APEC Seminar (Astronomy - Particle Physics - Experimental Physics - Cosmology)

Speaker: Neil Barrie (Sydney Univ.) Explaining the LHC 750 GeV Diphoton Excess via Photon Fusion Thu, May 26, 2016, 13:30 - 14:30 Seminar Room A 1703.pdf The ATLAS and CMS Collaborations recently reported excesses of two-photon events in 13 TeV proton-proton collisions at the LHC. The reported excess appears only in the diphoton channel, without accompanying leptons, jets or any significant missing energy. This implies a relatively large coupling of the resonance to photons, which may hint that the putative resonance is produced predominantly via photon fusion. Motivated by this, we propose two possible models to explain the production of this 750 GeV resonance via photon fusion.
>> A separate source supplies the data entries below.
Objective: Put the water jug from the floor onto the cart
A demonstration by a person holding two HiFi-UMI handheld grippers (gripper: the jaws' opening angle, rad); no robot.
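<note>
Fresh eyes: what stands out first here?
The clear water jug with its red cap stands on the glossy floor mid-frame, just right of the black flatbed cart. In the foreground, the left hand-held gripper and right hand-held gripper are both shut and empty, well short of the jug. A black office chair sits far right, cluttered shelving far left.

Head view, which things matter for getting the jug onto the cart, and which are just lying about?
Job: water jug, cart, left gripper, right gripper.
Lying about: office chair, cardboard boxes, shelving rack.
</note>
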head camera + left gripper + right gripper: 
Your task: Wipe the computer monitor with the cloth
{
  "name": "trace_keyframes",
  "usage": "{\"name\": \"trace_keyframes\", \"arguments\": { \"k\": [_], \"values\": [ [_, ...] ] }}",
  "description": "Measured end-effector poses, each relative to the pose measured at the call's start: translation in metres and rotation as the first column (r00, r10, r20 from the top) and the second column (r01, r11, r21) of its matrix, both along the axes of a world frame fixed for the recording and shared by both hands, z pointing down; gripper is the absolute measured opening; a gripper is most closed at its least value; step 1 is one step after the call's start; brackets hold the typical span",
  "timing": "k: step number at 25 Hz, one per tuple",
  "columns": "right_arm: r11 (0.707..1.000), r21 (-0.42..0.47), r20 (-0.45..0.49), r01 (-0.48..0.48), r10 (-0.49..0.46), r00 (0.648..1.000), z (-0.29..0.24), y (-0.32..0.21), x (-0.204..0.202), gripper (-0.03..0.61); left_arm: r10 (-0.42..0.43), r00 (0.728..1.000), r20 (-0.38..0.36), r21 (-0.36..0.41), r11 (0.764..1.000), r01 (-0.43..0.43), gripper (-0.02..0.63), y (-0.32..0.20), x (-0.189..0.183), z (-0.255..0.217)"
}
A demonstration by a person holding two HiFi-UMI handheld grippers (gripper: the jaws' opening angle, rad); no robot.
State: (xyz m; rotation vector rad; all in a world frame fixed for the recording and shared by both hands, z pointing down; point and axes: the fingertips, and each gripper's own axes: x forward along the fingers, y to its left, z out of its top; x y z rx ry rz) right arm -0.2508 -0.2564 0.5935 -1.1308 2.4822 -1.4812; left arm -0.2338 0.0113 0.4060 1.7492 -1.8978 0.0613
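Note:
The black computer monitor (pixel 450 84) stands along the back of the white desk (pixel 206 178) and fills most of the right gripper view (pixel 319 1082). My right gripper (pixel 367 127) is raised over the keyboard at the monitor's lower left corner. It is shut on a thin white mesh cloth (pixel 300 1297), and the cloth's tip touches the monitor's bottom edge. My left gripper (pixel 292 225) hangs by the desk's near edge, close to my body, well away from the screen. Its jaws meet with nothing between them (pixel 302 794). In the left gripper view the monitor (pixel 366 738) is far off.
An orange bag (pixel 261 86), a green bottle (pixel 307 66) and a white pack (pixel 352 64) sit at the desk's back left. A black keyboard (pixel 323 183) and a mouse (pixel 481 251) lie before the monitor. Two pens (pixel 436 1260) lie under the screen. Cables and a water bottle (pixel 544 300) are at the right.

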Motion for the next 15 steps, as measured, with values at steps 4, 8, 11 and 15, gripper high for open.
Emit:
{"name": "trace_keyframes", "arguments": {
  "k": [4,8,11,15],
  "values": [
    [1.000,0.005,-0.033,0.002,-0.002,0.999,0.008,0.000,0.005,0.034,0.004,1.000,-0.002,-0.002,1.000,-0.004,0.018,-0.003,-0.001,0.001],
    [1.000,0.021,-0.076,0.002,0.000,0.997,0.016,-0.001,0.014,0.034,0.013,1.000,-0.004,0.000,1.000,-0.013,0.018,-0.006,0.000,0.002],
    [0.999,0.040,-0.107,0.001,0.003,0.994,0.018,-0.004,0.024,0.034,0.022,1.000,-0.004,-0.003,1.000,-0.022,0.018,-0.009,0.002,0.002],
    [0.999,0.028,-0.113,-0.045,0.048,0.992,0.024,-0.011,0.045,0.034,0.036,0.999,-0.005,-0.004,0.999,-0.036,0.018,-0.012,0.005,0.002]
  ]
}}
Firstly, we consider the resonance to be a heavy composite axion that results from the condensation of a hypothetical quark in a high-colour representation of conventional QCD. This model, motivated by a recently proposed solution to the strong CP problem, is very economical and is essentially defined by the properties of the additional quark. Secondly, we consider a hypothetical heavy leptonium, the scalar bound state of an exotic lepton-antilepton pair. The constituent vector-like and weak isospin singlet leptons are assumed to carry a large hypercharge, $Y_{\ell}$, which is the only free parameter in the minimal scenario. In addition to the 750 GeV resonance, we predict the existence of a spin-1 ortho-leptonium bound state.